◆ **Work instructions**:
Please return every line of the records that contains the word "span".

◆ **Records shown**:
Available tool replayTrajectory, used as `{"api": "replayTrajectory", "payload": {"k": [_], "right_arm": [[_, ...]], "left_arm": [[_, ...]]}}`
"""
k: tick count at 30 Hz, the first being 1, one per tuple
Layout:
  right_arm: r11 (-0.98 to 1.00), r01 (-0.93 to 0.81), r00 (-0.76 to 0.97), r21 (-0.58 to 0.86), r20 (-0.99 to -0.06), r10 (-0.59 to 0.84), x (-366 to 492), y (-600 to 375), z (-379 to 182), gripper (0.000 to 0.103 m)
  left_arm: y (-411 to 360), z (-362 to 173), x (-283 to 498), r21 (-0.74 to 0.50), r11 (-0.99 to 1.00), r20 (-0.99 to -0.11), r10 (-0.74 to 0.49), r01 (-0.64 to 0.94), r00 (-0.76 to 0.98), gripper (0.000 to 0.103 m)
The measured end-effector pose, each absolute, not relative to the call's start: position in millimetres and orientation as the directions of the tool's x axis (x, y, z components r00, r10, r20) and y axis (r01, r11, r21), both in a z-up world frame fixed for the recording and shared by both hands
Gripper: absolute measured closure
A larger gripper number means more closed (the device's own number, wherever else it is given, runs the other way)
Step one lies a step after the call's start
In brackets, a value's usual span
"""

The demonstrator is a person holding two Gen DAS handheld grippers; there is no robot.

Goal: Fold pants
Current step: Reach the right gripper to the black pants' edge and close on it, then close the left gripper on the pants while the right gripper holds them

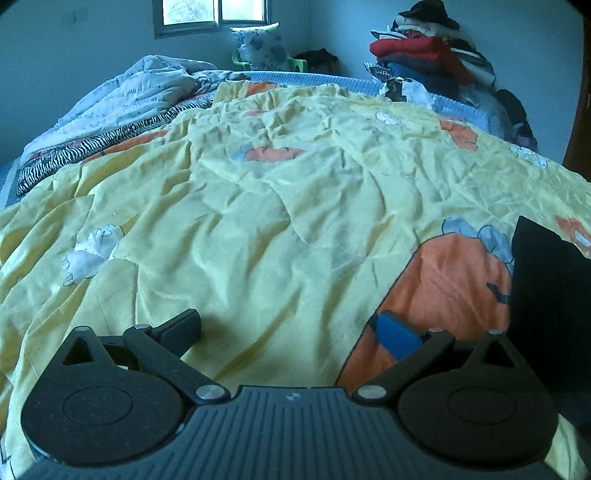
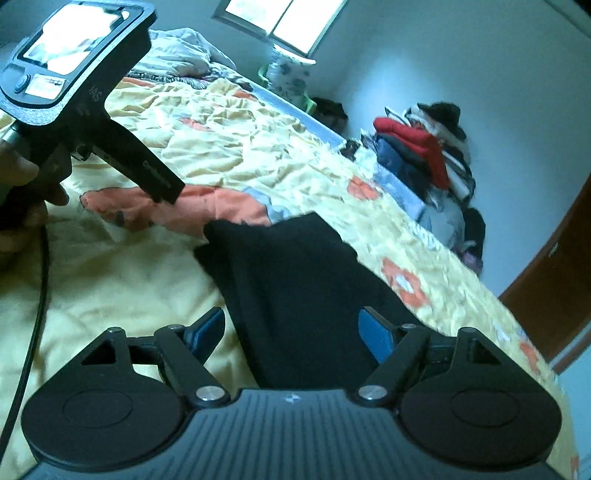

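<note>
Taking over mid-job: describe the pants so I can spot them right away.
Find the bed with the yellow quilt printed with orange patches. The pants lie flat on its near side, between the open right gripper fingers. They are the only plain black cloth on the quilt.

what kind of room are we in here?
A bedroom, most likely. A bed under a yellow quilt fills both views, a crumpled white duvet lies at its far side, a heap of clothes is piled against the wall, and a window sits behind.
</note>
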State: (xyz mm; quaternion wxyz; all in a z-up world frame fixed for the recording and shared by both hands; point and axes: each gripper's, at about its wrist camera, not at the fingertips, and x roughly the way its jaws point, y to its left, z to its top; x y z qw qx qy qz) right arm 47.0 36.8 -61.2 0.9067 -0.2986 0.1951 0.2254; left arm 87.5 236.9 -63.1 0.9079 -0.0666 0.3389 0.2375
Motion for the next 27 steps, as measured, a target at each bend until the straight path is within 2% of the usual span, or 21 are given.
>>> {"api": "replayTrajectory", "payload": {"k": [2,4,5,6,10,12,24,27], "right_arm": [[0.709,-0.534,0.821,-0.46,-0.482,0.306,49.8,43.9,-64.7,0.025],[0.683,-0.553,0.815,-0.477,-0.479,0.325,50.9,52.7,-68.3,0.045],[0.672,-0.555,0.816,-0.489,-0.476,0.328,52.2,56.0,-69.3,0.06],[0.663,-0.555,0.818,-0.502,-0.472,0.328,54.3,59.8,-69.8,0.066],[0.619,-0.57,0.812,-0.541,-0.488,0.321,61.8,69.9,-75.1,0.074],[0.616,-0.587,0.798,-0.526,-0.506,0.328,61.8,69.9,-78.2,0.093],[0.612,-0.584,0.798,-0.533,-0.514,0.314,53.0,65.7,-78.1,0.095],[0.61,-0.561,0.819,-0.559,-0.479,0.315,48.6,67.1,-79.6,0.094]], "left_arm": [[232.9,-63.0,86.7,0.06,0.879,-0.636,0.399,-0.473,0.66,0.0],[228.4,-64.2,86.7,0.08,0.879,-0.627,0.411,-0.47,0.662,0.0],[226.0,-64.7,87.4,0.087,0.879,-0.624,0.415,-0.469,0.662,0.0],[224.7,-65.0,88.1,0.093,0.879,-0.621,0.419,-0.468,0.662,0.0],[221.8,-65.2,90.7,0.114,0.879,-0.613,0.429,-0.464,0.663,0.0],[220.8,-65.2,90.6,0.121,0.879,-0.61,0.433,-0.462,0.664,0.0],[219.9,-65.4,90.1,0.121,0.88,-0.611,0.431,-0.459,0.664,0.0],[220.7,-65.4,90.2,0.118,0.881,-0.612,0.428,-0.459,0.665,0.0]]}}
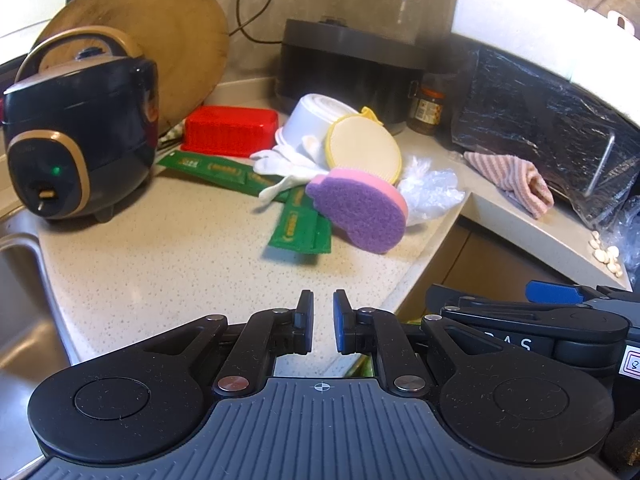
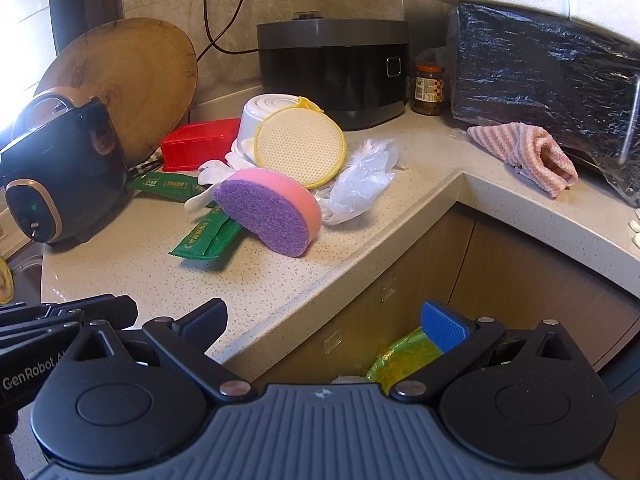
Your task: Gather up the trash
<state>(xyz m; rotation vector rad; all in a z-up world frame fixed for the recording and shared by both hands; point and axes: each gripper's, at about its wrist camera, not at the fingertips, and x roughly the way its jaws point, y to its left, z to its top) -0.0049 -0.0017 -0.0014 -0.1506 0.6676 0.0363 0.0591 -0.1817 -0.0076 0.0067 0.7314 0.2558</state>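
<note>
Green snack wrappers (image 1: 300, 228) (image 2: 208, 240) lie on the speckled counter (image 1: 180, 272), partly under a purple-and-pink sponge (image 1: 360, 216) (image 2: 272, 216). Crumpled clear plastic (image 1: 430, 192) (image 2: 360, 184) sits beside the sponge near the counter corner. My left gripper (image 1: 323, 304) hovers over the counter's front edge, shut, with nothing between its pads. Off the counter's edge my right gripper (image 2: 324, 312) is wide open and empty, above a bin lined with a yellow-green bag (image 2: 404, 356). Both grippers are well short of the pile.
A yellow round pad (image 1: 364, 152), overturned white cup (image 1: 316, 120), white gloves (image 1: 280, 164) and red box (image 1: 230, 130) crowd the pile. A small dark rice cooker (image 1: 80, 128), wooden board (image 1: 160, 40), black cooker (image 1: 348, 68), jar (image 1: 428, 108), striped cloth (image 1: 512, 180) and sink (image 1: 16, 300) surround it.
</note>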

◆ **Response**:
In brackets, a value's usual span
Motion for the next 27 steps, as measured, a target at each bend until the straight path is within 2% of the usual span, or 21 are given.

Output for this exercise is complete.